INFORMATION SHOWN:
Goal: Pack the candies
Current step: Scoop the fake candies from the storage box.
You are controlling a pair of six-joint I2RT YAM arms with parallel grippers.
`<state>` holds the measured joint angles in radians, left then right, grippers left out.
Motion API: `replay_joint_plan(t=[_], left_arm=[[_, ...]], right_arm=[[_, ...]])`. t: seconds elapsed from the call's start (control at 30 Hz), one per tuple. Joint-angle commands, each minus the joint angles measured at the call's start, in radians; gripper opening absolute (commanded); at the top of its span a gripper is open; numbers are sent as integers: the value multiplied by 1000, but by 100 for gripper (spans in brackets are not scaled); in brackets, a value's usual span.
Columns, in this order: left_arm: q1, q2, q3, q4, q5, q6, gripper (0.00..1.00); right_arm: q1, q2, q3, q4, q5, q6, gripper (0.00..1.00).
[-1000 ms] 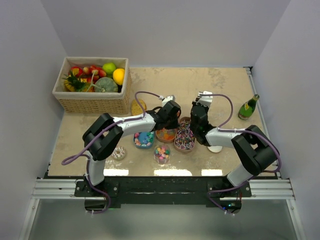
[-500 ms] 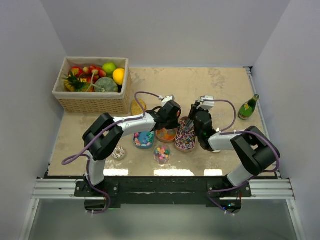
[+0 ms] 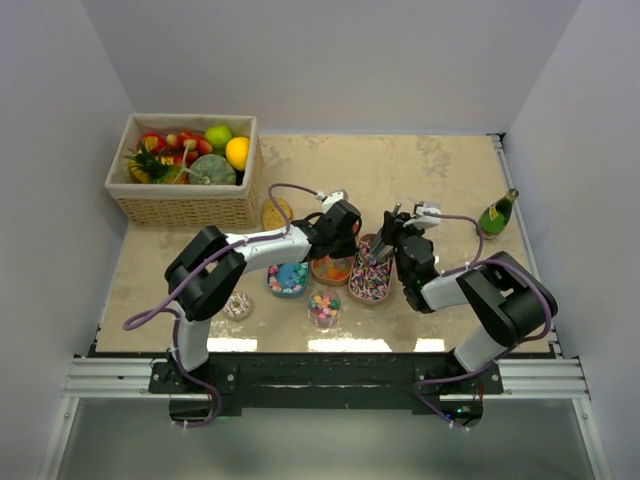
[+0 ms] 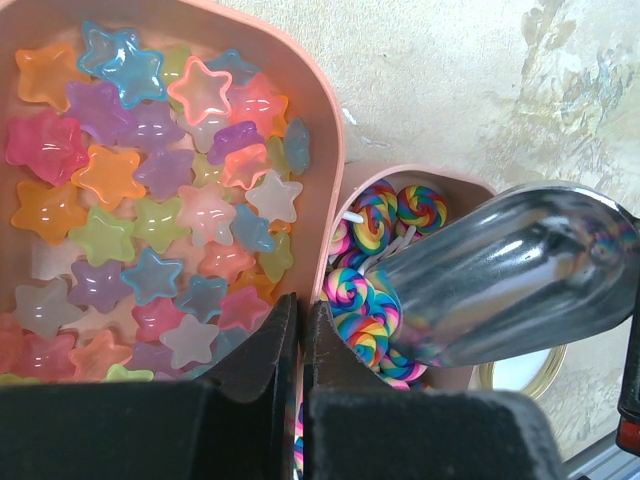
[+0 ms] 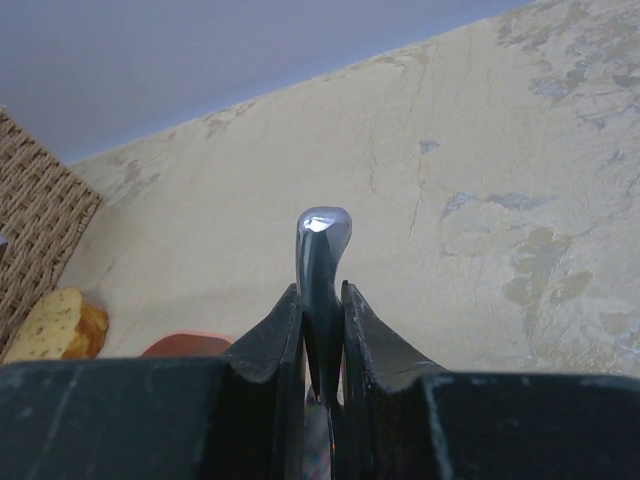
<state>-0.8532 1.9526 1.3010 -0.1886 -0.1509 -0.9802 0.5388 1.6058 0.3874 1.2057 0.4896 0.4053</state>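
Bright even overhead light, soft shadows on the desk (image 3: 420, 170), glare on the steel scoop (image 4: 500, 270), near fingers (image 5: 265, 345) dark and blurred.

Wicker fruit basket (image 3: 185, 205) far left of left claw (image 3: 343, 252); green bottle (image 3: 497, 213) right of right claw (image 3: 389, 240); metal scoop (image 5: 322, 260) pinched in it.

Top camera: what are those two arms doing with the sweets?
They are packing candies. The left gripper pinches the rim of the star-candy dish, seemingly steadying it. The right gripper holds a metal scoop by its handle, its bowl down among the swirled lollipops in the neighbouring dish. The scoop looks empty.
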Motion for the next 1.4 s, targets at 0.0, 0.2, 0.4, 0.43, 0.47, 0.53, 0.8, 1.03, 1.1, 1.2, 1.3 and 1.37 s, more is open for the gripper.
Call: replay_joint_plan(t=[0.0,0.2,0.4,0.43,0.47,0.53,0.8,1.03,1.1,1.2,1.3,1.37], left_arm=[[6,48,-3,-31,-6,-41,0],[6,51,-3,-12,25,-3,0],[6,52,-3,-11,51,31,0],[6,52,-3,-12,51,32,0],[6,54,-3,-11,51,35,0],[6,55,-2,-11,56,34,0],[6,68,18,-9,67,44,0],[6,69,20,-6,65,57,0],[6,71,18,-5,67,60,0],[6,69,15,5,77,63,0],[6,68,14,6,80,66,0],[6,68,14,8,80,74,0]], right_arm=[[52,69,-51,-94,-186,164,0],[50,40,-41,-107,-80,87,0],[52,-96,4,-176,156,-20,0],[55,-104,13,-181,177,-49,0],[61,-110,34,-193,194,-69,0],[70,-100,48,-201,196,-112,0],[96,-5,44,-198,6,-18,0],[95,104,-53,-71,-133,180,0],[95,134,-64,-37,-163,225,0],[93,183,-70,21,-224,260,0],[93,233,-78,97,-276,294,0],[92,252,-76,104,-302,299,0]])
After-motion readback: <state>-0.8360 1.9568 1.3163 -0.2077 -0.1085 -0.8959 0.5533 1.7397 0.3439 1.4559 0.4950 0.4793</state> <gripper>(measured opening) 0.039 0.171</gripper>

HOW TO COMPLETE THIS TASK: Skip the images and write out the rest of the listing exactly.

SOLVED EXERCISE:
Goal: Pack the candies
Current step: Scoop the fake candies from the storage box.
You are controlling a pair of six-joint I2RT YAM arms with parallel grippers.
`<state>` holds the measured joint angles in radians, left then right, grippers left out.
Motion API: `replay_joint_plan(t=[_], left_arm=[[_, ...]], right_arm=[[_, ...]])`. t: seconds elapsed from the call's start (control at 30 Hz), one per tuple. Joint-angle commands, each minus the joint angles measured at the call's start, in radians; gripper opening absolute (commanded); at the top of its span a gripper is open; numbers are sent as integers: the value multiplied by 1000, but by 100 for gripper (spans in brackets are not scaled); in brackets, a value's usual span.
Columns, in this order: left_arm: q1, q2, q3, q4, q5, q6, gripper (0.00..1.00); right_arm: q1, q2, q3, q4, q5, q6, gripper (0.00..1.00).
[-1000 ms] 
[-500 ms] 
[+0 ms] 
[+0 ms] 
[+0 ms] 
<state>-0.8532 1.9526 1.3010 -0.1886 -0.1509 -0.9802 0.5388 1.6058 0.3874 1.2057 0.4896 0.4053</state>
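Bright even overhead light, soft shadows on the desk (image 3: 420, 170), glare on the steel scoop (image 4: 500, 270), near fingers (image 5: 265, 345) dark and blurred.

Wicker fruit basket (image 3: 185, 205) far left of left claw (image 3: 343, 252); green bottle (image 3: 497, 213) right of right claw (image 3: 389, 240); metal scoop (image 5: 322, 260) pinched in it.

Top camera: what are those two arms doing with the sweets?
They are packing candies. The left gripper pinches the rim of the star-candy dish, seemingly steadying it. The right gripper holds a metal scoop by its handle, its bowl down among the swirled lollipops in the neighbouring dish. The scoop looks empty.
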Motion for the next 1.4 s, targets at 0.0, 0.2, 0.4, 0.43, 0.47, 0.53, 0.8, 1.03, 1.1, 1.2, 1.3 and 1.37 s, more is open for the gripper.
Call: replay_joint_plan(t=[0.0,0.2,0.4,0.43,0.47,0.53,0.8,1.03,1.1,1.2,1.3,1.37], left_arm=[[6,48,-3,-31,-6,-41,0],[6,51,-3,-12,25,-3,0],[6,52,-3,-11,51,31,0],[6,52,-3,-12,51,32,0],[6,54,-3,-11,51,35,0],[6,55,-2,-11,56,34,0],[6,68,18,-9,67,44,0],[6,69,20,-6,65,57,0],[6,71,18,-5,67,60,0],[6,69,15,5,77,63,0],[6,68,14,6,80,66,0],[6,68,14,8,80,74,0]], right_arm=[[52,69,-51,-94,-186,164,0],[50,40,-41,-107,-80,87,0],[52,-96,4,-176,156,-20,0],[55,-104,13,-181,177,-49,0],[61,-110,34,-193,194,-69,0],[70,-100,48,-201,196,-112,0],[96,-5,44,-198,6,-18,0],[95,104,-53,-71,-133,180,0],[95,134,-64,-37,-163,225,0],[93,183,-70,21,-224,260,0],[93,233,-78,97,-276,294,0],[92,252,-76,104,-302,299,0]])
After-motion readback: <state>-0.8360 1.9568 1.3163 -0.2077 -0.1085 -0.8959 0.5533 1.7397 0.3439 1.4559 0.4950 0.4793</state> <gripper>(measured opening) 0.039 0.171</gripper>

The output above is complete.